5% on sale value; no threshold.​

2% on sale value; no threshold (substantial rate reduction).​

3

Sale of scrap

1% on sale value; no threshold.

2% on sale value; no threshold (brought to 2% uniform rate).

4

Sale of minerals (coal, lignite, iron ore)

1% on sale value; no threshold.

2% on sale value; no threshold (rate rationalised to 2%).

5

LRS remittances for education and medical treatment (resident individual remitting abroad)

5% on amount exceeding ₹7 lakh/₹10 lakh (practically 5% in most cases above threshold); concessional 0.5% for certain education loans; higher operational complexity.

2% on amount exceeding ₹10 lakh in a year where purpose is education or medical treatment, under LRS; below ₹10 lakh – no TCS.

6

LRS remittances for other purposes (investment, gifts, etc.)

20% TCS on amount exceeding specified threshold (₹7 lakh/₹10 lakh) for non‑education, non‑medical LRS remittances (introduced via Finance Act 2023 and continued).

No change – 20% TCS continues on amounts exceeding prescribed threshold for other LRS purposes.

7

Overseas tour programme package (travel, hotel, boarding, lodging as a package)

5% up to ₹7–10 lakh per year; 20% on amount above ₹7–10 lakh (post‑2023 regime), leading to very high TCS for high‑value packages.

Flat 2% on entire amount; no threshold – applies from first rupee of overseas tour package.

 

 

4-    *Allowing update itr in reassessment proceedings* - if an updated return is filed after receiving Notice u/s 148 / u/s 280, it must be filed only in the manner specified in the notice, no alternative route allowed.

Further, such updated return will attract additional 10% tax over and above the additional tax + interest payable under normal updated ITR

Relief: No penalty 270A / u/s 439 on income for which this additional tax is paid.

 

5-    No interest shall be charged under section 220 / u/s 411 in respect of any demand raised on account of penalty levied under section 270A / 439  up to the date of passing of the order under section 250 / 359 (order of CITA)

 

6-    Immunity u/s 270AA / 440 from Penalty for misreporting (200%) is also allowed now on certain specified conditions.
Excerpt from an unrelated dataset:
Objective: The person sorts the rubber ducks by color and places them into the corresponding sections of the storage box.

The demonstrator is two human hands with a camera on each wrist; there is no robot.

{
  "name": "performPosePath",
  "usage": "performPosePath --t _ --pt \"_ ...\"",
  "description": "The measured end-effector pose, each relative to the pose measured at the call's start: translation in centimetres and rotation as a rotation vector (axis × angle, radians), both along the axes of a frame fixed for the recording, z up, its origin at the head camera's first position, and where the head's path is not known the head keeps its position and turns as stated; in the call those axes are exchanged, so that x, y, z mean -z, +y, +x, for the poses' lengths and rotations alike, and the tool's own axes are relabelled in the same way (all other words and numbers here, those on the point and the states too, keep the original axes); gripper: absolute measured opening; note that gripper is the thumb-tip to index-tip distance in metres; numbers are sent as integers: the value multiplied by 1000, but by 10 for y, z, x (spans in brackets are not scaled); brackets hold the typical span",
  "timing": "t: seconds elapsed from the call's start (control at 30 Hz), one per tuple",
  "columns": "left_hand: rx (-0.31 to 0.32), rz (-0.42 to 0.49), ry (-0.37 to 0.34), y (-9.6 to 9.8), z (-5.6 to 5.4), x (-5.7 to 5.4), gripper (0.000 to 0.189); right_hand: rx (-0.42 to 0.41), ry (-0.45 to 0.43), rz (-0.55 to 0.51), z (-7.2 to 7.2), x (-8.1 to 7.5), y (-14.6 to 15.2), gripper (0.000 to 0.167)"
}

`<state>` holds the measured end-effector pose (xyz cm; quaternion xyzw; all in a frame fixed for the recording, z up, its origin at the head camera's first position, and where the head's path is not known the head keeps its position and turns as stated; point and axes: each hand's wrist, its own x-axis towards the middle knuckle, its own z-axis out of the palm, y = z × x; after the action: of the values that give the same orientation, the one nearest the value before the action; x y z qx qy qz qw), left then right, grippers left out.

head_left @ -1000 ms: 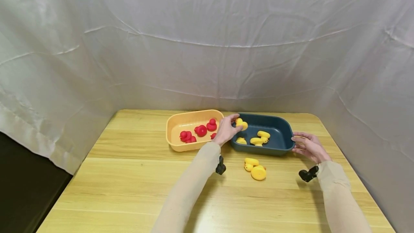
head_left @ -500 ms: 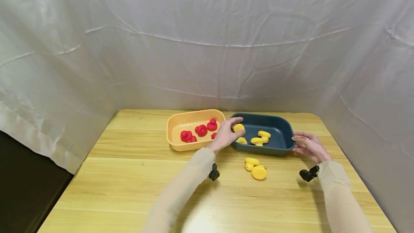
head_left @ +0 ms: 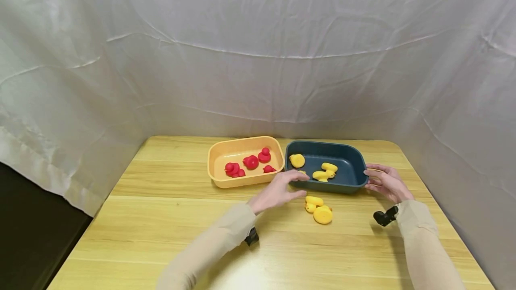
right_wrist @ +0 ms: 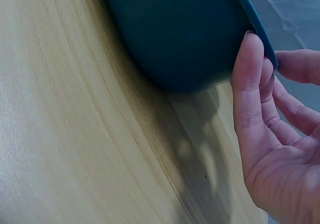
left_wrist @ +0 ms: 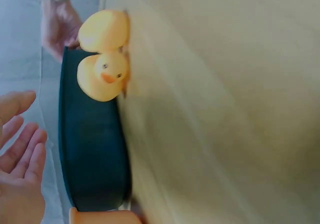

Earlier immunity was available for Penalty for Underreporting (50%)  only.

 

7-    *No Need to obtain TAN for TDS on sale of property sale by NRI*The government has proposed that TDS on the sale of immovable property by non-residents will now be deducted and deposited through resident buyers using their PAN-based challan, eliminating the need for a TAN (temporary accounting number) and simplifying compliance.

Amendment will be effective from 01.10.2026.

 

8-    *One-time 6-month Foreign Asset Disclosure Window*

Undisclosed overseas income/assets up to ₹1 crore → 30% tax + 30% penalty

Tax already paid, but disclosure missed (assets up to ₹5 crore) → ₹1 lakh fixed penalty

 

9-    Employees’ contribution to PF, ESI and similar funds will be allowed as a deduction if deposited on or before the income tax return filing due date. Due date of depositing employees contribution being amended as due date of filing income tax return in place of due date as per respective Act.

SC order on checkmate services put to rest

 

10- *Late fees of delay in filing of Tax Audit Report - Sec 428- Even a single day delay in filing Tax Audit report will now attract late fee of Rs. 75,000 and delay of more than 1 Month will attract Rs.1,50,000 as Late Fees.*

 

11- *No Tax benefit from maturity benefit on sovereign gold bonds -SGBs Except if you buy directly from RBI at original issue and hold till maturity.*

 

Buying SGBs from the secondary market = NO capital gains exemption.

 

 

12- *Tax rate under section 195 of I Tax Act-2025 (same as section 115BBE of I tax Act-1961 on unexplained credit , Investment  Section 68, 69)  being reduced to 30% as against 60%*  No such reduction in tax rate given for section 115BBE under I. Tax Act-1961.

 

13- Further now the penalty 443 / 271AAC (which was 10% of the Income tax on addition u/s 115BBE) has been removed meaning there by now penalty u/s 439 /270A i.e. 200% of the income tax will be levied in such cases.

 

14- Allowability of filing ITR-U in case of Loss Return - where Losses in ITR-U are less than Losses claimed in Previous ITR:

It is proposed to amend section 263(6) of the Act, so as to allow filing of updated return in such cases where taxpayer reduces the amount of loss in comparison to the amount of loss claimed in the return of loss furnished within the due date specified under sub-section (1).

the above amendments in the Income-tax Act, 2025 shall come into force from the 1st day of April, 2026.

 

 

15- *Changes in Buyback Tax- Now to be treated as Capital Gains – Earlier it was treated as dividend*

If you are a non-promoter, you can now offset the purchase price as a capital loss as buyback is now capital gains - effective tax rate at 20% short term and 12.5% long term.

However, Individual Promoters will have to pay Tax on CG @ 30%

Domestic Company Promoters will have to pay Tax on CG @ 22%

 

PART-2 Other Procedural Changes for Professionals

 

16- Section 144C being amended retrospectively to extend limitation under section 153. Roccca Bathroom judgement will now get  overruled with this retrospective amendment.

 

17- JAO vs FAO controversy will also get settle in favour of Revenue with retrospective amendment by inserting section 147A so as to override the notification issued under section 151A

 

 

18- Reduction in deposit to get stay of Income Tax demand Recovery during Appeal

In the Budget speech the FM has proposed quantum of pre-payment is being reduced from 20 percent to 10 percent and will continue to be calculated only on core tax demand.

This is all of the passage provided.